At N817.48 billion, Nigeria’s gross oil receipt is lower than the provisional quarterly budget estimate by 7.5 per cent during the first quarter (Q1) of 2017, according to the Central Bank of Nigeria (CBN).
The decline in oil revenue relative to the budget estimate was attributed to the persistent fall in receipts from crude oil/gas export, due to the continuous drop in the price of crude oil in the international market. This was compounded by a series of shut-ins and shut-downs at some Nigerian National Petroleum Corporation (NNPC) terminals, owing to pipeline vandalism, and repairs during the review quarter.
The CBN in its 2017 quarterly economic report released recently, put the federally-collected revenue in the Q1 also fell short of the 2016 provisional quarterly budget estimate by 36.3 per cent.
The apex bank put the Federal Government provisional retained revenue in Q1 at N608.11 billion, while total provisional expenditure was N1.675 billion, resulting in estimated deficit of N1.067 billion.
The decline in federally-collected revenue (gross) relative to the budget estimate, the CBN noted, is as a result of the shortfall in receipts from both oil and non-oil revenue during the review quarter.
It disclosed that Nigeria’s crude oil production, including condensates and natural gas liquids, averaged 1.59million barrels/day (mbd) or 143.10million barrels (mb). This represented an increase of 0.05 mbd or 3.2per cent, compared with 1.54 mbd or 141.68mb recorded in the preceding quarter.
Also, crude oil export stood at 1.14mbd or 102.6mb, representing an increase of 4.6 per cent, compared with 1.09mbd or 100.28 mb recorded in the previous quarter.
The development was due mainly to the temporary shutdown of the Nembe Creek Line, which exports Bonny Light crude oil to allow for repairs. Allocation of crude oil for domestic consumption was maintained at 0.45 mbd or 40.50 million barrels in Q1.
The estimated index of mining production in Q1 rose by 0.01 per cent to 63.1 (1990=100), compared with the level attained in the preceding quarter. It fell by the same value relative to the corresponding period of 2016. The increase in mining production was accounted for by the increase in crude oil and gas production.
Estimated average electricity generation in Q1 equally rose by 0.09 per cent to 3,500 megawatt hour MW/h, compared with the level attained in the preceding quarter.
The increase was attributed to the slight boost in gas supply to the thermal stations, as well as the slight increase in water supply to the hydro stations.

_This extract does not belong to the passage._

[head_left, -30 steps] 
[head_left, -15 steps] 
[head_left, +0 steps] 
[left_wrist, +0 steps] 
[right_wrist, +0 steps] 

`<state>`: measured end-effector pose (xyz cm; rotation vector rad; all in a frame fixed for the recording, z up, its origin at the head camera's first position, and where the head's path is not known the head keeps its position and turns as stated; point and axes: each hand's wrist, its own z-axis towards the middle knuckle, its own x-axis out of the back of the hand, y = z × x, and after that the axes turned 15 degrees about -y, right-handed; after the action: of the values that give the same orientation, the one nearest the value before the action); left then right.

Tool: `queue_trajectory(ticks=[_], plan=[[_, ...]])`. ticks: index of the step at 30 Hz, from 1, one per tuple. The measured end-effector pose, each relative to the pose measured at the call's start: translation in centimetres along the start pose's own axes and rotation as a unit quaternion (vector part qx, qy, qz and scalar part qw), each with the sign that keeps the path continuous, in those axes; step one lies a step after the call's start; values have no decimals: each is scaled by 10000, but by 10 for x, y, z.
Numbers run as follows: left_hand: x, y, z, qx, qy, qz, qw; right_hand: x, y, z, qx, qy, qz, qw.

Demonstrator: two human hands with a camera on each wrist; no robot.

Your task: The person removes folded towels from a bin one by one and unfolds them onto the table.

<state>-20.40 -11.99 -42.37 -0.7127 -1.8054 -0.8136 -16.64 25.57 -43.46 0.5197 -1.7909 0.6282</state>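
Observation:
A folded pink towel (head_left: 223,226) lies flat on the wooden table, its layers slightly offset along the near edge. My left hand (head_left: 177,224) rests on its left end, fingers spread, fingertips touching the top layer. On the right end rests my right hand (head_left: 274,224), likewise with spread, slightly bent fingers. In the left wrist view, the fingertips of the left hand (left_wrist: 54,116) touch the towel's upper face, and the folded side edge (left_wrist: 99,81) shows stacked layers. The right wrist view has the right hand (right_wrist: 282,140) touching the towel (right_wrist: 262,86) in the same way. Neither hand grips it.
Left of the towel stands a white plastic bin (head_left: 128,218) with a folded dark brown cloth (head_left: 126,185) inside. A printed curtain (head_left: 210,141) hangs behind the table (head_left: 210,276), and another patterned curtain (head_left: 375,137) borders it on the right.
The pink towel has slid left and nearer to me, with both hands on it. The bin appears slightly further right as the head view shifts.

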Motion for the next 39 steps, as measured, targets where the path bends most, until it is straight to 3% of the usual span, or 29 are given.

At 2998 MW/h, average estimated electricity consumed also rose by 0.08 per cent, compared with the level attained in the preceding quarter. The increase was attributed to an improvement in generation and transmission.
The Minister of State, Petroleum Resources, Ibe Kachikwu, said the insecurity in the region was undermining the nation’s capacity to realise its full potential in oil production.
“It is important we continue to sustain the institutional engagement and negotiations which are key to the development of the region. Our target is zero militancy by the middle of 2017, and an incident reduction in the region by 90 per cent by 2018. We must resolve current militancy problems and bring back oil production to 2.2 million barrels per day,” he said.